→ Work to be completed: The records should be restated exactly from their first line through the line with "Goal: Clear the" in it.
[Opening Supplied entries section]
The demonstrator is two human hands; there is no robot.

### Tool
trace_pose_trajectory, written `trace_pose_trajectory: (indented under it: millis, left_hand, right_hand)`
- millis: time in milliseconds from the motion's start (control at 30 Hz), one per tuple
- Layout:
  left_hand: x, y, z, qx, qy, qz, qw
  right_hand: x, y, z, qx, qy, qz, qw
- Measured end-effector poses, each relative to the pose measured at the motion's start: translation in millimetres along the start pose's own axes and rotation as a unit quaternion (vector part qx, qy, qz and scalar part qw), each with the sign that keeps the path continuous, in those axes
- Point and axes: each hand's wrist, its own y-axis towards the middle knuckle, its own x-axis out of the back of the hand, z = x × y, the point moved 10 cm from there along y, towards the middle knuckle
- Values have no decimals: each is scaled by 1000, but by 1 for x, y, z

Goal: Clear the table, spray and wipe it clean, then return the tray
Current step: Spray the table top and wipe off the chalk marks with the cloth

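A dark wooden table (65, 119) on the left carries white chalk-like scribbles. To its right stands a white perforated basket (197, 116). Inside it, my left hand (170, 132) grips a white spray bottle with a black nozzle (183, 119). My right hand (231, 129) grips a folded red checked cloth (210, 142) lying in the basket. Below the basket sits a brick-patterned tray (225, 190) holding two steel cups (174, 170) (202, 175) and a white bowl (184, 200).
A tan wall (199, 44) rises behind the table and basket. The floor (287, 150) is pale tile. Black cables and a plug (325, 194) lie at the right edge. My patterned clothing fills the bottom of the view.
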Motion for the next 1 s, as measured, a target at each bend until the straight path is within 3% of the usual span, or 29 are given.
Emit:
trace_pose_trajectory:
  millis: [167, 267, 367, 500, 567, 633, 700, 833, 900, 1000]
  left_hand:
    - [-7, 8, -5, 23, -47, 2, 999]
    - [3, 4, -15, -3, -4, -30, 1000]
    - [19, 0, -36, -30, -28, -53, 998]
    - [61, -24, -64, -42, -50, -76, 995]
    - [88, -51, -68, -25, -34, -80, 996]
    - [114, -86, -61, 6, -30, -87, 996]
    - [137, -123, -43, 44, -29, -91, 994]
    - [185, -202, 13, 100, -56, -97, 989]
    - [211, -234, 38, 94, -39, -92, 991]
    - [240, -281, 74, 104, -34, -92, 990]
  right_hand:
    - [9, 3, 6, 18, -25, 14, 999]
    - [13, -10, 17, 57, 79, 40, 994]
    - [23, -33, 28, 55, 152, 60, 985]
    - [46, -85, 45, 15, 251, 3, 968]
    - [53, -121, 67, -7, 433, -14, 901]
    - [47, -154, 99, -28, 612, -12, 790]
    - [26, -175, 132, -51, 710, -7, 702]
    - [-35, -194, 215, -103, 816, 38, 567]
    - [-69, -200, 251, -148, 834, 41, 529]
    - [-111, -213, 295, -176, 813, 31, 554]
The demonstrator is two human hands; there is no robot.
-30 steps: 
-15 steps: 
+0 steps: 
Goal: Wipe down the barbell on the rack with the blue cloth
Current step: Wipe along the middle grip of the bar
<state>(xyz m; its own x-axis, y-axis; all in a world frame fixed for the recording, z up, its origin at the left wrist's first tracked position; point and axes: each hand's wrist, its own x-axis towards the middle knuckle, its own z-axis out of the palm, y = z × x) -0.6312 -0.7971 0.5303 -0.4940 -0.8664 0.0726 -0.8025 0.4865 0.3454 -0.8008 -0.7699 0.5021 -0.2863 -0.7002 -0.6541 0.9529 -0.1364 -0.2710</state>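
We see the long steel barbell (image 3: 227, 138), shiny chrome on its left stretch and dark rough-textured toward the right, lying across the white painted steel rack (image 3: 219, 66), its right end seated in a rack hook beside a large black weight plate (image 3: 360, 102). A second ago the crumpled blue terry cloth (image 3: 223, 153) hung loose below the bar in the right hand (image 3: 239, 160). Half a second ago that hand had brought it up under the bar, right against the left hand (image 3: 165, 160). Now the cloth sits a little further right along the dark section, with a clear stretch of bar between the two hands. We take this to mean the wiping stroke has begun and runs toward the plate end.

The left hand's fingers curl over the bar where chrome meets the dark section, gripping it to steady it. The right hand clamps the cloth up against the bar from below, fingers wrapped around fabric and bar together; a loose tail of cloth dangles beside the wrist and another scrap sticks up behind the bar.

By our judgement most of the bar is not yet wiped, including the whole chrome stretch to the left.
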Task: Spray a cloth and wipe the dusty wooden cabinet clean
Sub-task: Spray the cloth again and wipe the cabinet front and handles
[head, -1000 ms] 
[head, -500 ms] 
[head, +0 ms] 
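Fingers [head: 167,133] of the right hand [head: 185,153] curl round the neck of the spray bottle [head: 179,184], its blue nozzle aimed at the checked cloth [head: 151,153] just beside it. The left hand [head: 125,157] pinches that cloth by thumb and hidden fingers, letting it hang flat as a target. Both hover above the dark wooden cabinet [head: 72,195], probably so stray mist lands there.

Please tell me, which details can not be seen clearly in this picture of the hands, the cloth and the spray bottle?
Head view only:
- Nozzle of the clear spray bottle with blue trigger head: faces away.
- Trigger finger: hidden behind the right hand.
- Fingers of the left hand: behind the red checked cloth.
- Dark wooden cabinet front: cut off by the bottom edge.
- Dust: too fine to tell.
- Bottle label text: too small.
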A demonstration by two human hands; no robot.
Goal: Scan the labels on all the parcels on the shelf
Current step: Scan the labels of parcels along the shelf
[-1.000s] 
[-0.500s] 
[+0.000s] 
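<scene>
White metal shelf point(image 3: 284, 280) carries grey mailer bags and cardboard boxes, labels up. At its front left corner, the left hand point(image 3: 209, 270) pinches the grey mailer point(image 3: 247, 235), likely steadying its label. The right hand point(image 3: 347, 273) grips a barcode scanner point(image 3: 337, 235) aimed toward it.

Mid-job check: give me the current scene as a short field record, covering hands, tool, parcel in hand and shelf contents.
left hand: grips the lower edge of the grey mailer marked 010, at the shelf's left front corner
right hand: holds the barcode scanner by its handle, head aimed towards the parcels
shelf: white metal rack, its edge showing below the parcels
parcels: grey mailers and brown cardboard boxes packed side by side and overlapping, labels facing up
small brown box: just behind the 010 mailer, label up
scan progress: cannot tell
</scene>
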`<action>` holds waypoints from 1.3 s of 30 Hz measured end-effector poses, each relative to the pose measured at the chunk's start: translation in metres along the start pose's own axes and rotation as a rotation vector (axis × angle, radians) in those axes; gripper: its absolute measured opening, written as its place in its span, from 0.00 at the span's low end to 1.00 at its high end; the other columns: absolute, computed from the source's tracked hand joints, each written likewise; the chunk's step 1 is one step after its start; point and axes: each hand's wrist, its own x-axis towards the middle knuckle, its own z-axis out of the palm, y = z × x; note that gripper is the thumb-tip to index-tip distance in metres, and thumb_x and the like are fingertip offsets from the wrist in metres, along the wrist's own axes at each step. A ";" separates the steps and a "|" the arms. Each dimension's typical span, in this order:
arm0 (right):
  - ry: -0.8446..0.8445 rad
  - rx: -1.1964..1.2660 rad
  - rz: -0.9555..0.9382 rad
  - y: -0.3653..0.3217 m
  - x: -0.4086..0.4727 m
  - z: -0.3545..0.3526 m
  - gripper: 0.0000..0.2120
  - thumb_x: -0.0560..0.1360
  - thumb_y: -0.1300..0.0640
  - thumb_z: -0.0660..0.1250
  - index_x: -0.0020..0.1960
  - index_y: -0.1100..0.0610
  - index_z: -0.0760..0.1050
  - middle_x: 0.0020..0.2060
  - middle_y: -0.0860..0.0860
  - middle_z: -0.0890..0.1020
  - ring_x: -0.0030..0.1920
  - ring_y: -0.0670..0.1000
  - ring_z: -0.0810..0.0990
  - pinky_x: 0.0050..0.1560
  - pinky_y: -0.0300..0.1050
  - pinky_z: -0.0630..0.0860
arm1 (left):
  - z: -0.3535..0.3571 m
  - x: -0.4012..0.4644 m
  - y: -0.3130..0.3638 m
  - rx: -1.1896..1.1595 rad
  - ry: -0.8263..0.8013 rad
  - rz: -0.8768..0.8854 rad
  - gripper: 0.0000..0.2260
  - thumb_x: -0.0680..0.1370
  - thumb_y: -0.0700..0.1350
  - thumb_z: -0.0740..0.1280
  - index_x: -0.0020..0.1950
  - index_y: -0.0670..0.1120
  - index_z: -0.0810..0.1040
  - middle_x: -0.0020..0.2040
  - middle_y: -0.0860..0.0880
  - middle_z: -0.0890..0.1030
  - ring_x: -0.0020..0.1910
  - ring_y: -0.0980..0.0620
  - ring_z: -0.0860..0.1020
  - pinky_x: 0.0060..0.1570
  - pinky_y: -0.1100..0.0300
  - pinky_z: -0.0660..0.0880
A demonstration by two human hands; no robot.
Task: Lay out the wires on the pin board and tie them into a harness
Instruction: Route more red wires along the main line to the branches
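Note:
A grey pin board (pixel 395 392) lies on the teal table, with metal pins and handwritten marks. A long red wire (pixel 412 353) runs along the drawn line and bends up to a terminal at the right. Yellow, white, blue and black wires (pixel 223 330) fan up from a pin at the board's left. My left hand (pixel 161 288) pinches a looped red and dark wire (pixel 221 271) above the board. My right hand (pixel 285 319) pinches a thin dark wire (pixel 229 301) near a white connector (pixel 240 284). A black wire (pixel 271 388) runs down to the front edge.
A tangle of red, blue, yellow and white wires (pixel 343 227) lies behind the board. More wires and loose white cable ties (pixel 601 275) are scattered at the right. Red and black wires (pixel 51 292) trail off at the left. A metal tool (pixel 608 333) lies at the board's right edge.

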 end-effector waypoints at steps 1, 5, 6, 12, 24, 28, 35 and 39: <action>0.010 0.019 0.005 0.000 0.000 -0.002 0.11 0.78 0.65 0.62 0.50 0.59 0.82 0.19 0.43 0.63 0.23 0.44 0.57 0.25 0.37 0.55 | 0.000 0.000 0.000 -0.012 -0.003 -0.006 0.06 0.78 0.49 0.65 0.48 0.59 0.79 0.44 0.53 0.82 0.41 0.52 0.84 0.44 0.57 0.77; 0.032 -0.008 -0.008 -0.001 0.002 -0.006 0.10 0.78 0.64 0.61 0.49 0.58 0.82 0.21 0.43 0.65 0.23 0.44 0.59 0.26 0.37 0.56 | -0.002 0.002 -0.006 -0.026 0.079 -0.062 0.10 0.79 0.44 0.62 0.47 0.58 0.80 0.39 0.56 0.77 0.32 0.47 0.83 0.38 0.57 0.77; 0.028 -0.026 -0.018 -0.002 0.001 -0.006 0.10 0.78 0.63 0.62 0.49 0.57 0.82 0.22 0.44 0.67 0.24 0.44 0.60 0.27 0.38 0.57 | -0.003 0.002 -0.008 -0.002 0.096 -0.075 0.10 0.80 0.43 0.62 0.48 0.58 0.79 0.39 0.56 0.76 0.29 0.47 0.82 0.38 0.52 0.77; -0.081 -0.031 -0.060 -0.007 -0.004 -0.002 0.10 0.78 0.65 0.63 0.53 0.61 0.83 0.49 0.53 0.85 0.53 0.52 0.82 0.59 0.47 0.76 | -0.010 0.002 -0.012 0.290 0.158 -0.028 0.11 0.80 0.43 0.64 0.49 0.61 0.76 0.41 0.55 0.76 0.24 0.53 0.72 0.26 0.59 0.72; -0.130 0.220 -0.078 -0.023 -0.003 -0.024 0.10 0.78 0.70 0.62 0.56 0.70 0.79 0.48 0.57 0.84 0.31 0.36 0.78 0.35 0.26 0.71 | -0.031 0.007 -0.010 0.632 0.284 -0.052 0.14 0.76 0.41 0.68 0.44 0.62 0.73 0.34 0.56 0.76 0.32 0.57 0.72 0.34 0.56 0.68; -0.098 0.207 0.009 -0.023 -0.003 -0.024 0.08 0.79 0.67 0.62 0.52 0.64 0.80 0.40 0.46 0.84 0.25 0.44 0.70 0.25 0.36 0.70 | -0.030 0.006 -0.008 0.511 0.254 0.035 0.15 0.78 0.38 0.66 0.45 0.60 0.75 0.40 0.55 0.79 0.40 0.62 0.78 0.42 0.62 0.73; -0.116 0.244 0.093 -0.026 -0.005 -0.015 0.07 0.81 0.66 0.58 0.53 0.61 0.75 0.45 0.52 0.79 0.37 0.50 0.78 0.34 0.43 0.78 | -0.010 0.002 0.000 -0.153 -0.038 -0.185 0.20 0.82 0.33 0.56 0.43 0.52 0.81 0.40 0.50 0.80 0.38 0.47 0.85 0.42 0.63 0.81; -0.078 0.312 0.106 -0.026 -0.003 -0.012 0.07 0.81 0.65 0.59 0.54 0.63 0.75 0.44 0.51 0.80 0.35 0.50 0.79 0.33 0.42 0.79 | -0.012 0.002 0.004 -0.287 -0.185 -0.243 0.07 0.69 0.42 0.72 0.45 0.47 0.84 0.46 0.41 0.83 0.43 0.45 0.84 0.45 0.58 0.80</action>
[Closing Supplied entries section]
→ Output for this task:
The demonstrator is two human hands; there is no robot.

### Tool
trace_pose_trajectory, written `trace_pose_trajectory: (indented under it: millis, left_hand, right_hand)`
- millis: time in milliseconds from the motion's start (control at 30 Hz), one per tuple
- Layout:
  left_hand: x, y, z, qx, qy, qz, qw
  right_hand: x, y, z, qx, qy, qz, qw
- Measured end-effector poses, each relative to the pose measured at the motion's start: translation in millimetres along the start pose's own axes and rotation as a unit quaternion (vector part qx, qy, qz and scalar part qw), each with the sign that keeps the path continuous, in those axes
- Point and axes: each hand's wrist, its own y-axis towards the middle knuckle, its own x-axis out of the back of the hand, z = x × y, the point moved 10 cm from there along y, towards the middle knuckle
- Values have no decimals: each is scaled by 1000, but by 1 for x, y, z

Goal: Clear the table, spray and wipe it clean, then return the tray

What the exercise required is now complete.